State’s high court upholds sovereignty

Carol Berry, Today correspondent
12/13/10

DENVER – Two tribes’ Internet payday lending enterprises won at least a partial victory in the Colorado Supreme Court, which ruled Nov. 30 that the state has the burden of proving they are not entitled to sovereign immunity.

The full court also said tribal sovereign immunity protects tribal officers acting within their lawful authority as defined by the tribe, not by state law, and limited only by federal law.

“We hold that tribal sovereign immunity applies to state investigatory enforcement actions,” the Supreme Court said, adding that the trial court on remand must determine whether Cash Advance and Preferred Cash Loans “act as arms of the Miami Nation of Oklahoma and the Santee Sioux Nation, respectively” and are entitled to the tribes’ sovereign immunity from subpoena enforcement.

The controversy arose in 2005 when Colorado subpoenaed documents related to lending operations in the state by Miami Nation Enterprises Inc. of the Miami Nation of Oklahoma, which said it conducts business under the trade name Cash Advance, and SFS Inc. of the Santee Sioux Nation, conducting business under the trade name Preferred Cash Loans.

Issues of tribal sovereign immunity in the context of a state investigation into tribally created businesses have moved up the chain from the lower court through the appeals court to the state’s highest court, which has remanded some aspects back to the trial court.

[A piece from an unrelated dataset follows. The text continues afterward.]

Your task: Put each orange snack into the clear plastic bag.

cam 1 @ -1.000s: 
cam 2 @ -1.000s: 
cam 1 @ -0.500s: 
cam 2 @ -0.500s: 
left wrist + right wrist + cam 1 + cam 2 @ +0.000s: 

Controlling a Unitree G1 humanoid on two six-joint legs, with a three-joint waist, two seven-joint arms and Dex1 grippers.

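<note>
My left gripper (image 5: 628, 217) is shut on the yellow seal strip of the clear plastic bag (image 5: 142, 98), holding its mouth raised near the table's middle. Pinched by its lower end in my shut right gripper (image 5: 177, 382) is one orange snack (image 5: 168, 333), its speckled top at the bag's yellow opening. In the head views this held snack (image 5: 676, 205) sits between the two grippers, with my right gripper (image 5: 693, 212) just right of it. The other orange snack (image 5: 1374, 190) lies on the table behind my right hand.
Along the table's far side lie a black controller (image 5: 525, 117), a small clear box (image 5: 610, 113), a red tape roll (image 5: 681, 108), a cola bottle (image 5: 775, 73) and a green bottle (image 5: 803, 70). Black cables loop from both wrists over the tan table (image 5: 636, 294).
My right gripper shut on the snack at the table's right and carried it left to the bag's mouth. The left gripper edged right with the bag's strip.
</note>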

MNE was established by the tribe as a “subordinate economic enterprise” of the Miami Tribe under tribal law and SFS Inc. was incorporated as “an economic and political subdivision of the Santee Sioux Nation,” the court record shows.

Sovereign immunity applies “without distinction between on- or off-reservation activities or between governmental or commercial activities” and is “irrespective of the location or type of activity at issue,” the court said. Further, it “protects subordinate secular or commercial entities acting as arms of a tribe.”

Factors that help to determine whether the companies operate as “arms” of the tribes are whether the tribes created them under tribal law, whether the tribes own and operate them, and whether the entities’ immunity protects the tribes’ sovereignty, the court said.

Earlier, in remanding the case to the trial court, the state appeals court had proposed an elaborate, 11-part analysis designed to show whether the loan operations were tribal arms entitled to the defense of sovereign immunity which the tribes contended is an inherent, not created, attribute.

The state Supreme Court said the appellate court’s 11-factor test “is contrary to federal law in at least some respects and threatens to intrude on tribal sovereign immunity by articulating limits on the doctrine’s application for which Congress has not provided.”

Any waiver of tribal sovereign immunity must be “explicit and unequivocal,” the state’s high court said.

“The central question is whether states can carve out exceptions to tribal sovereign immunity,” an attorney for the tribes said in earlier oral argument.

The state has been concerned about regulating Internet lending, and Colorado and the attorney general’s office have been “very active” in enforcement actions in that area, he said.

Although the two tribes were relocated to remote wastelands over a century ago, in recent years the Internet “has offered the tribe a meaningful opportunity to participate in our nation’s economy despite their desolate locations” through making “small, unsecured loans to consumers via the Internet,” their petition stated.

Two members of the state Supreme Court concurred in part and, one of the two, Justice Nathan Coats, also sharply dissented in part, asserting that while he accepts that tribes are independent sovereign powers, “I believe the duty of state governments to protect vulnerable consumers from criminally unscrupulous predators, especially in the current technological environment, militates against the expansion of that immunity beyond existing mandates of federal law.”

He also noted a lack of uniformity among the federal circuit courts concerning tests to determine whether enterprises are arms of tribes in question.

Friend-of-the-court briefs were filed by consumer and Native groups, the latter including the Colorado Indian Bar Association, Ute Mountain Ute Tribe, American Indian Law Clinic of the University of Colorado School of Law, and the American Indian Law Center, Albuquerque, N.M.